Task to complete:
Everything from the line that contains "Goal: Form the" to the end of the data below is to be reproduced verbatim; leave all else out.

====== Data section ======

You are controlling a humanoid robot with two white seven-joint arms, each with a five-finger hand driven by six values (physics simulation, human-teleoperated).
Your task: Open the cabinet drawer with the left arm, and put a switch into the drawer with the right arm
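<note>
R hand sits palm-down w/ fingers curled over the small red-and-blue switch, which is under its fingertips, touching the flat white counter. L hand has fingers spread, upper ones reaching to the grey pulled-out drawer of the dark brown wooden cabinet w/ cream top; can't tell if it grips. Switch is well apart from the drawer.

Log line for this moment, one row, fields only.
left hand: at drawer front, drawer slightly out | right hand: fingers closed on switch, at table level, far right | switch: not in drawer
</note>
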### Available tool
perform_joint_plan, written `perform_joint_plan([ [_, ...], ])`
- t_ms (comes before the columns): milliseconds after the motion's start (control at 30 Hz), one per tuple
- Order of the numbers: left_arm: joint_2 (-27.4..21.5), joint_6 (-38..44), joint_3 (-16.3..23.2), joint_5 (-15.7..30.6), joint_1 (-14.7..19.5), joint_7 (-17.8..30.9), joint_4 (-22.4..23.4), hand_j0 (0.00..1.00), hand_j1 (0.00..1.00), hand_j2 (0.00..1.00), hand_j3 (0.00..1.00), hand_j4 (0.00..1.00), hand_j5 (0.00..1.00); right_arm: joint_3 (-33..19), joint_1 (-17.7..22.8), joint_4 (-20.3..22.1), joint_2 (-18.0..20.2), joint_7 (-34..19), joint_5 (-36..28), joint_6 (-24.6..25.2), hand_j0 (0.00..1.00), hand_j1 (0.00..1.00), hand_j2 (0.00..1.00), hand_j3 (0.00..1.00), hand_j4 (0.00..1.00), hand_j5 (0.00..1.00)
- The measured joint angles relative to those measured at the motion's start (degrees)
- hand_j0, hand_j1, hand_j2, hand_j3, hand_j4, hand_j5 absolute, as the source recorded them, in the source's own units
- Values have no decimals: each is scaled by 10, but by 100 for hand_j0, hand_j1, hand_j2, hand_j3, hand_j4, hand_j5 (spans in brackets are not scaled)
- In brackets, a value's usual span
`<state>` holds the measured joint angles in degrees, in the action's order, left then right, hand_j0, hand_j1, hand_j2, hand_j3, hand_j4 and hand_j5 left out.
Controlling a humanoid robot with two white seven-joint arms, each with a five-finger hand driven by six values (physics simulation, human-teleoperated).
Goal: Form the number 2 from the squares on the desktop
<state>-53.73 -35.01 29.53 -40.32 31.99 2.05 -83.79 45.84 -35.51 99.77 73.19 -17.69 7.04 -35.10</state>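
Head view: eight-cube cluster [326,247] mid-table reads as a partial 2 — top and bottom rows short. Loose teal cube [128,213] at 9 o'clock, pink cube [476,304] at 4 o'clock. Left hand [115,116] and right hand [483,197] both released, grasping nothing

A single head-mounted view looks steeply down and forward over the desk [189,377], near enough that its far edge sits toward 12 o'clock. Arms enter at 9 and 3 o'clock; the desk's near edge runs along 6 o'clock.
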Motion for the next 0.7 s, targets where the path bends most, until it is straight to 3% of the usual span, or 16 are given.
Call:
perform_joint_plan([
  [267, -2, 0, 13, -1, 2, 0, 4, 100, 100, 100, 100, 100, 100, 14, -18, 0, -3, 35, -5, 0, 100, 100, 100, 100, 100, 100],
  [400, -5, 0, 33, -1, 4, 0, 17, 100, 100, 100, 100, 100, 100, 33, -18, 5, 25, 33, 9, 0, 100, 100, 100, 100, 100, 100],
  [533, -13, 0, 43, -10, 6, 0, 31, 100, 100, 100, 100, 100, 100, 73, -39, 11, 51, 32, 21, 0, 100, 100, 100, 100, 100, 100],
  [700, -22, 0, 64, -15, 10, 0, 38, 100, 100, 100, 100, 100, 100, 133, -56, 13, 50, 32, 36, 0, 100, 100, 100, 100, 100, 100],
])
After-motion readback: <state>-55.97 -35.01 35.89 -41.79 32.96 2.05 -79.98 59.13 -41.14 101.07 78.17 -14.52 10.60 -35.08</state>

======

Exercise result:
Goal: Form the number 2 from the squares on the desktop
<state>-53.73 -35.01 29.53 -40.32 31.99 2.05 -83.79 45.84 -35.51 99.77 73.19 -17.69 7.04 -35.10</state>
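Head view: eight-cube cluster [326,247] mid-table reads as a partial 2 — top and bottom rows short. Loose teal cube [128,213] at 9 o'clock, pink cube [476,304] at 4 o'clock. Left hand [115,116] and right hand [483,197] both released, grasping nothing

A single head-mounted view looks steeply down and forward over the desk [189,377], near enough that its far edge sits toward 12 o'clock. Arms enter at 9 and 3 o'clock; the desk's near edge runs along 6 o'clock.
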Motion for the next 0.7 s, targets where the path bends most, until it is straight to 3% of the usual span, or 16 are given.
Call:
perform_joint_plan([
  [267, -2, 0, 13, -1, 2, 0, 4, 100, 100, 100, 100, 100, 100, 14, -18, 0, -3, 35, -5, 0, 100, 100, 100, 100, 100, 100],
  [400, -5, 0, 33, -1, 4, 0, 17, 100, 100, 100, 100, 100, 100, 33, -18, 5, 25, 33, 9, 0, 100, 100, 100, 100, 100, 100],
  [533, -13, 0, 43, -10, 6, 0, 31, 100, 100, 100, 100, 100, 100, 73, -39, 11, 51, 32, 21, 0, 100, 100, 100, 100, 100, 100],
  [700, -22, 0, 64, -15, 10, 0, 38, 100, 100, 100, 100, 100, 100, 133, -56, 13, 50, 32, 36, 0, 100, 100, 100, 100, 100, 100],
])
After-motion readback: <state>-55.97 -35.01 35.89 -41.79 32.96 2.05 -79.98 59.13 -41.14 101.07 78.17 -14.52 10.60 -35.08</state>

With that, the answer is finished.